### Task description:
What is needed is the whole of the data, set down exactly.

### Input data:
———
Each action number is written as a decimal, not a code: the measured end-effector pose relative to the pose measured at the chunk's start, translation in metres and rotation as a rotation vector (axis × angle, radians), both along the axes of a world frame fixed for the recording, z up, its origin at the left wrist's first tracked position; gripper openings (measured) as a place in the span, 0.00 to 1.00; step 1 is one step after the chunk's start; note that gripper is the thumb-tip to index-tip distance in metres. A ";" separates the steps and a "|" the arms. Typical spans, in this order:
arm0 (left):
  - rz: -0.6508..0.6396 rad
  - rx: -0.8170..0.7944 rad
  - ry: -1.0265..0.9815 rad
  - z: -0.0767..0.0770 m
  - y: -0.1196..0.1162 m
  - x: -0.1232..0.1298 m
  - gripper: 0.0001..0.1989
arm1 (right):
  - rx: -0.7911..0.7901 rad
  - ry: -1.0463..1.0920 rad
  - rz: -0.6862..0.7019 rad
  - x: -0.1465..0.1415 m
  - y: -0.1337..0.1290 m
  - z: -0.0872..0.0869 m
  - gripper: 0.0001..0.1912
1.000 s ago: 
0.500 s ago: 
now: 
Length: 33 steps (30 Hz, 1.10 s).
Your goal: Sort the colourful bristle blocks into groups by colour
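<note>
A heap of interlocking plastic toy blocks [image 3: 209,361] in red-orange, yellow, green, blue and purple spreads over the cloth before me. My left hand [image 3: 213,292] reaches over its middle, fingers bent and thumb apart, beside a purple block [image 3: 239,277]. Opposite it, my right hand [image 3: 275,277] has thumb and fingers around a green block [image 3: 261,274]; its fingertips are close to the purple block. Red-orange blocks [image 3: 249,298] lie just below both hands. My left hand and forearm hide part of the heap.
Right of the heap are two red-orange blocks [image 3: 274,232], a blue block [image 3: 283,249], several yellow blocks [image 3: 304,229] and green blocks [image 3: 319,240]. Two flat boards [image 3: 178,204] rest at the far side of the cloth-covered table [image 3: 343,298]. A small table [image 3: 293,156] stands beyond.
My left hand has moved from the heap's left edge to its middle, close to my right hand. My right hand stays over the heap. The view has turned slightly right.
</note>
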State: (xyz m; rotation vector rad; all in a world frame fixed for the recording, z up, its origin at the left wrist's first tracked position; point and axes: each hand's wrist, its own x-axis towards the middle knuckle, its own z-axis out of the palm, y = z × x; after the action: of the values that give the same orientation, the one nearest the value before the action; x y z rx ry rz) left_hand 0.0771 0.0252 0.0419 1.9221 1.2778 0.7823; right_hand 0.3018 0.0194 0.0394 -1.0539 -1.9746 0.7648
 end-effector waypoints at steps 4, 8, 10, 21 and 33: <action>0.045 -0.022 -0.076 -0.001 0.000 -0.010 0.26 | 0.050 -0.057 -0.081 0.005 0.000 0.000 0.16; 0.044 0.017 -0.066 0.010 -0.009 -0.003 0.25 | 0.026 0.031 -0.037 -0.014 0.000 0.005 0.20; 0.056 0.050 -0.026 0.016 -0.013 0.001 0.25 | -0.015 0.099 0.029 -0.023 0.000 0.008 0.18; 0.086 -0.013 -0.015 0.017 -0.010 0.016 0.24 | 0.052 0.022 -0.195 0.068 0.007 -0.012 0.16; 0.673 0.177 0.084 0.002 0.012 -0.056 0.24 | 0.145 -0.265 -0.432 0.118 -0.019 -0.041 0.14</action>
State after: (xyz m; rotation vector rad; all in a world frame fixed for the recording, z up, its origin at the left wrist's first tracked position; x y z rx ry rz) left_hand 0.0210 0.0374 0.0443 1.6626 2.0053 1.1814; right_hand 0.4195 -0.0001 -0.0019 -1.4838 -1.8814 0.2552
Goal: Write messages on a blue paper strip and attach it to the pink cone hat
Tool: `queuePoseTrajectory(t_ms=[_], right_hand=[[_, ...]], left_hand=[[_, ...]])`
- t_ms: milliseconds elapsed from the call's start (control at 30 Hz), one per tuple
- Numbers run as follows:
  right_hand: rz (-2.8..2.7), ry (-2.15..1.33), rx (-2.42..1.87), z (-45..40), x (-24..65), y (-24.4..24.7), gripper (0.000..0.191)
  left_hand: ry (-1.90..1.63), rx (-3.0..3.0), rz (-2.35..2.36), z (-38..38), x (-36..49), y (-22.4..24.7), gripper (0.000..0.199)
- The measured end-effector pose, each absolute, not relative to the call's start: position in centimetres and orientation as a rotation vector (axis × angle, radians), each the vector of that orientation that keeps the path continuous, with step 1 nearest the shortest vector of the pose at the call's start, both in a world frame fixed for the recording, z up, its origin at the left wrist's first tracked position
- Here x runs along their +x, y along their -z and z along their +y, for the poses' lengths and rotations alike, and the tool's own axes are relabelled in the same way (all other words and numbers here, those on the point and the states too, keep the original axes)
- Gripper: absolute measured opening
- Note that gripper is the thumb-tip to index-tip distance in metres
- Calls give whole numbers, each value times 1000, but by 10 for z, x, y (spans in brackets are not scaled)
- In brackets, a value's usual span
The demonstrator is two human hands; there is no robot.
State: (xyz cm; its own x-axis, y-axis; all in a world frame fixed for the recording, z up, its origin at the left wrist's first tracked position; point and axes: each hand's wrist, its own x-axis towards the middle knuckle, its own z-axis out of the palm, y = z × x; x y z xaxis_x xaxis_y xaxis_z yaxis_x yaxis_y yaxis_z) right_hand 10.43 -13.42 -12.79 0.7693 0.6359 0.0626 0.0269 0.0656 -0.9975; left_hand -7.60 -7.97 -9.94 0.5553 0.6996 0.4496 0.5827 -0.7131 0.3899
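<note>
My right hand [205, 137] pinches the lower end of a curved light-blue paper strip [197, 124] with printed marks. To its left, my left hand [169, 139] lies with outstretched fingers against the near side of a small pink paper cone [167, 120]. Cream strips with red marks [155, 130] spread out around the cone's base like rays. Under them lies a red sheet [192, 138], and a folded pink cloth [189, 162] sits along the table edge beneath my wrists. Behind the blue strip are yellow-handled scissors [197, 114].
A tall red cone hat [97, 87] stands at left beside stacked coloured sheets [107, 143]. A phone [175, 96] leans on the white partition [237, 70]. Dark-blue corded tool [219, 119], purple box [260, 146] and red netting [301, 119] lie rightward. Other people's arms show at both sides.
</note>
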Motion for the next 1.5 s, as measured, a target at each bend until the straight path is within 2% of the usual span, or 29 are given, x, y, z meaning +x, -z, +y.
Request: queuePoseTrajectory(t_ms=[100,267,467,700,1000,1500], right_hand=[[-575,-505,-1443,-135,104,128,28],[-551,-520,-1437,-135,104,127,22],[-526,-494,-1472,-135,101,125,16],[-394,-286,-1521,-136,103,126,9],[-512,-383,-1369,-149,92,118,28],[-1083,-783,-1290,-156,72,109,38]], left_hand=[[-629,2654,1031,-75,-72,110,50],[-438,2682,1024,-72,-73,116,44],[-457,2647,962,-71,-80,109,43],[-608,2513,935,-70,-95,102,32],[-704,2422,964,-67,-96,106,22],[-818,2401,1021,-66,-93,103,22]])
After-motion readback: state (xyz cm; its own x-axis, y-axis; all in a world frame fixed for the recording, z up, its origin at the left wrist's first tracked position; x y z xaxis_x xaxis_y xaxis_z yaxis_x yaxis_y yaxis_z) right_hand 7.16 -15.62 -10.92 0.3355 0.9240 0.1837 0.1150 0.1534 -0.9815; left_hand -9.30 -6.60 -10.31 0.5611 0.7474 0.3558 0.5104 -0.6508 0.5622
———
### Solution for this problem:
Each action number is written as a decimal, not a code: the measured end-effector pose relative to the pose measured at the chunk's start, translation in metres and rotation as a rotation vector (axis × angle, radians), both along the axes of a world frame fixed for the recording, z up, its origin at the left wrist's first tracked position; gripper openings (measured) as a place in the span, 0.00 to 1.00; step 1 is one step after the chunk's start; note that gripper is the thumb-tip to index-tip distance in metres. A ";" separates the steps and a "|" the arms. Typical spans, in this order:
arm0 (left):
  - rz: -0.6508..0.6396 rad
  - rx: -0.8170..0.7944 rad
  - ry: -1.0265..0.9815 rad
  - z: -0.0767..0.0770 m
  - y: -0.1196..0.1162 m
  - x: -0.1232..0.1298 m
  - gripper: 0.0001..0.1989
arm1 (right):
  - rx: -0.7911..0.7901 rad
  - ry: -1.0463..1.0920 rad
  - rz: -0.6862..0.7019 rad
  - x: -0.1465..0.1415 m
  - y: -0.1337..0.1290 m
  - z: -0.0872..0.0869 m
  - gripper: 0.0001..0.1912
1.000 s ago: 
0.500 s ago: 
now: 
Length: 33 steps (30 Hz, 1.10 s).
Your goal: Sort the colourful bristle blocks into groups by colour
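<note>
A heap of interlocking plastic toy blocks [image 3: 209,361] in red-orange, yellow, green, blue and purple spreads over the cloth before me. My left hand [image 3: 213,292] reaches over its middle, fingers bent and thumb apart, beside a purple block [image 3: 239,277]. Opposite it, my right hand [image 3: 275,277] has thumb and fingers around a green block [image 3: 261,274]; its fingertips are close to the purple block. Red-orange blocks [image 3: 249,298] lie just below both hands. My left hand and forearm hide part of the heap.
Right of the heap are two red-orange blocks [image 3: 274,232], a blue block [image 3: 283,249], several yellow blocks [image 3: 304,229] and green blocks [image 3: 319,240]. Two flat boards [image 3: 178,204] rest at the far side of the cloth-covered table [image 3: 343,298]. A small table [image 3: 293,156] stands beyond.
My left hand has moved from the heap's left edge to its middle, close to my right hand. My right hand stays over the heap. The view has turned slightly right.
</note>
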State: (xyz m; rotation vector rad; all in a world frame fixed for the recording, z up, its origin at the left wrist's first tracked position; point and axes: each hand's wrist, its own x-axis towards the middle knuckle, its own z-axis out of the palm, y = z × x; after the action: of the values that give the same orientation, the one nearest the value before the action; x y z rx ry rz) left_hand 0.0771 0.0252 0.0419 1.9221 1.2778 0.7823; right_hand 0.3018 0.0194 0.0394 -1.0539 -1.9746 0.7648
 end-effector waypoints at steps 4, 8, 10, 21 and 33: <action>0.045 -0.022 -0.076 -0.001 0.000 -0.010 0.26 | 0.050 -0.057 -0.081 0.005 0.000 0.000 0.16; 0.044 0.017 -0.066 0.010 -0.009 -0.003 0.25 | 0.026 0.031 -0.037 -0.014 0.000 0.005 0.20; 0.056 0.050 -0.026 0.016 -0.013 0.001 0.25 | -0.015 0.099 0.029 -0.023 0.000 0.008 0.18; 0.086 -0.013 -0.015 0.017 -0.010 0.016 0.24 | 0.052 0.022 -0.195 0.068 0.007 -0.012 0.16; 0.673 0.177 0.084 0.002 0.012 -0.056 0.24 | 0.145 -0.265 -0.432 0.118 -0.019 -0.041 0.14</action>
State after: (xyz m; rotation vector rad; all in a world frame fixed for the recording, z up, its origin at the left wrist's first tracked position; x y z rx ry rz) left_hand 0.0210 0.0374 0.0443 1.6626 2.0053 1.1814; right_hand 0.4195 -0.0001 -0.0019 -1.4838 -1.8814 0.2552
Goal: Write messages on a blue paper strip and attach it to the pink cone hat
Tool: `queuePoseTrajectory(t_ms=[_], right_hand=[[_, ...]], left_hand=[[_, ...]])`
- t_ms: milliseconds elapsed from the call's start (control at 30 Hz), one per tuple
- Numbers run as follows:
  right_hand: rz (-2.8..2.7), ry (-2.15..1.33), rx (-2.42..1.87), z (-45..40), x (-24..65), y (-24.4..24.7), gripper (0.000..0.191)
  left_hand: ry (-1.90..1.63), rx (-3.0..3.0), rz (-2.35..2.36), z (-38..38), x (-36..49), y (-22.4..24.7), gripper (0.000..0.199)
- The measured end-effector pose, each absolute, not relative to the call's start: position in centimetres and orientation as a rotation vector (axis × angle, radians), each the vector of that orientation that keeps the path continuous, with step 1 nearest the shortest vector of the pose at the call's start, both in a world frame fixed for the recording, z up, its origin at the left wrist's first tracked position
- Here x runs along their +x, y along their -z and z along their +y, for the poses' lengths and rotations alike, and the tool's own axes are relabelled in the same way (all other words and numbers here, those on the point and the states too, keep the original axes)
- Gripper: absolute measured opening
- Note that gripper is the thumb-tip to index-tip distance in metres
- Calls give whole numbers, each value times 1000, but by 10 for z, x, y (spans in brackets are not scaled)
- In brackets, a value's usual span
The demonstrator is two human hands; there is no robot.
State: (xyz cm; its own x-axis, y-axis; all in a world frame fixed for the recording, z up, its origin at the left wrist's first tracked position; point and axes: each hand's wrist, its own x-axis towards the middle knuckle, its own z-axis out of the palm, y = z × x; x y z xaxis_x xaxis_y xaxis_z yaxis_x yaxis_y yaxis_z) right_hand 10.43 -13.42 -12.79 0.7693 0.6359 0.0626 0.0269 0.0656 -0.9975; left_hand -7.60 -7.97 -9.94 0.5553 0.6996 0.4496 0.5827 -0.7131 0.3899
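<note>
My right hand [205, 137] pinches the lower end of a curved light-blue paper strip [197, 124] with printed marks. To its left, my left hand [169, 139] lies with outstretched fingers against the near side of a small pink paper cone [167, 120]. Cream strips with red marks [155, 130] spread out around the cone's base like rays. Under them lies a red sheet [192, 138], and a folded pink cloth [189, 162] sits along the table edge beneath my wrists. Behind the blue strip are yellow-handled scissors [197, 114].
A tall red cone hat [97, 87] stands at left beside stacked coloured sheets [107, 143]. A phone [175, 96] leans on the white partition [237, 70]. Dark-blue corded tool [219, 119], purple box [260, 146] and red netting [301, 119] lie rightward. Other people's arms show at both sides.
</note>
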Motion for the next 1.5 s, as measured, a target at each bend until the straight path is within 2% of the usual span, or 29 are given, x, y, z meaning +x, -z, +y.
Request: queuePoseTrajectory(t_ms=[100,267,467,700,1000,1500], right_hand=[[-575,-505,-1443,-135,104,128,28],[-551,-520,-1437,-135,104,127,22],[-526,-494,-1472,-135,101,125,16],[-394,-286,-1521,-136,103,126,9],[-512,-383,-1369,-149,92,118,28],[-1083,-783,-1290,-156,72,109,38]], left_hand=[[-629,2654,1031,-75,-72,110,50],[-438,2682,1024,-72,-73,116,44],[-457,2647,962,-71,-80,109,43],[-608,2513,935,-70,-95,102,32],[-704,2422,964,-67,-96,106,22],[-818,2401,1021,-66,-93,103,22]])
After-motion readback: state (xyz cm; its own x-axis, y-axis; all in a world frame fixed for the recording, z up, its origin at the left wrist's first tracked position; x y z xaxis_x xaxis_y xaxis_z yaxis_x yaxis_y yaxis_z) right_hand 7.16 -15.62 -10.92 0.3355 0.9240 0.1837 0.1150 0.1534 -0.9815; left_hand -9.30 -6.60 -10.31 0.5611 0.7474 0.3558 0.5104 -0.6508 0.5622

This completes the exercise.